DESCRIPTION OF THE TASK: Look through the listing below and report the lines that have the word "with" in them.

SUPPLIED INFORMATION:
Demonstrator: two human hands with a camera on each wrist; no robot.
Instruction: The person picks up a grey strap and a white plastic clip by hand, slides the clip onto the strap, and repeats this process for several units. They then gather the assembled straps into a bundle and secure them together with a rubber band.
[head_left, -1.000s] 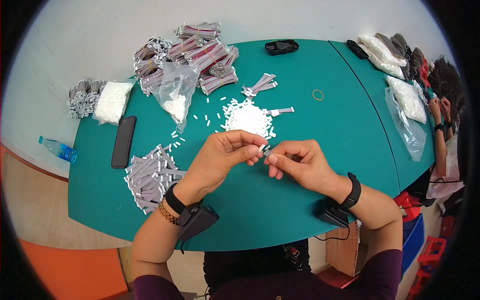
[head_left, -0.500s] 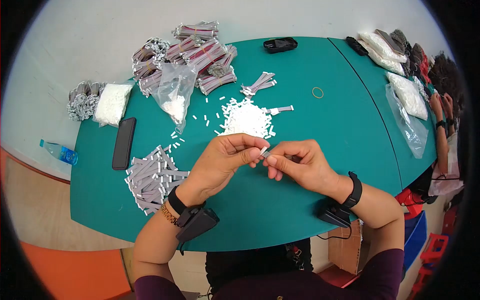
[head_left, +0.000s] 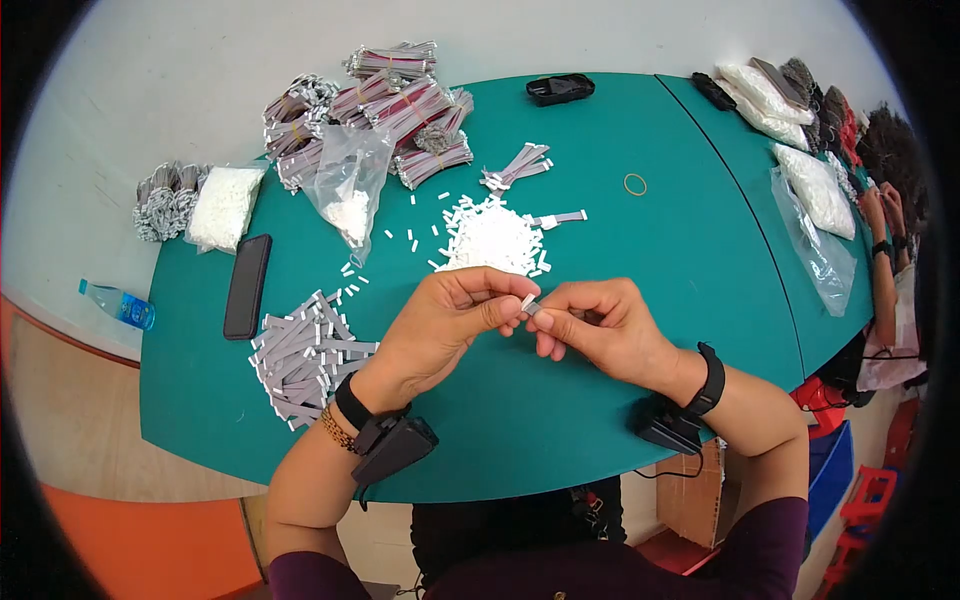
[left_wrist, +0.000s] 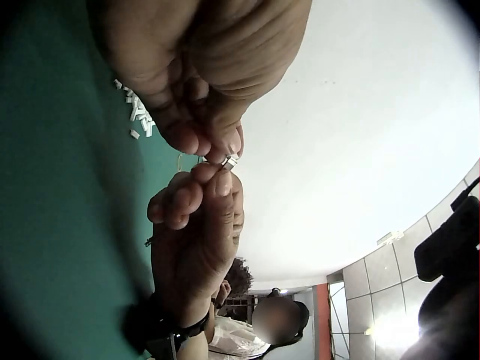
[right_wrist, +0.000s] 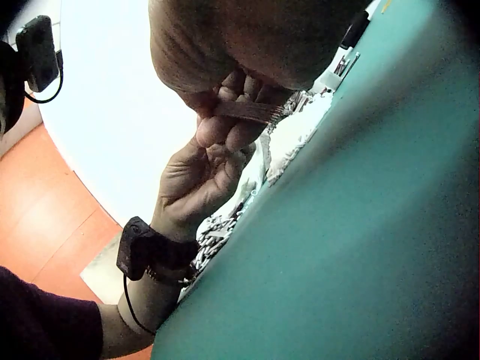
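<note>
Between thumb and index finger, my left hand [head_left: 450,325] pinches a small white connector [head_left: 527,299]. My right hand [head_left: 605,330] pinches a short grey ribbon cable [right_wrist: 251,112], whose end meets the connector at the fingertips. In the right wrist view the rest of the cable runs across the right palm. The fingertips of both hands come together above the table, just in front of a heap of white connectors [head_left: 492,240]. Fingers partly hide the joint between connector and cable.
Short ribbon cables [head_left: 305,360] lie piled at the left by a phone [head_left: 247,287]. Bundled cables [head_left: 410,105] and bags of connectors [head_left: 228,205] stand at the back of the green table [head_left: 660,270]. Another person's hands [head_left: 882,210] are at the far right.
One second ago the connector and cable end were slightly apart at the fingertips; now they are together. Over the last half second the hands have hardly moved.
</note>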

ANSWER TO THIS EXERCISE:
Demonstrator: two human hands with a camera on each wrist; no robot.
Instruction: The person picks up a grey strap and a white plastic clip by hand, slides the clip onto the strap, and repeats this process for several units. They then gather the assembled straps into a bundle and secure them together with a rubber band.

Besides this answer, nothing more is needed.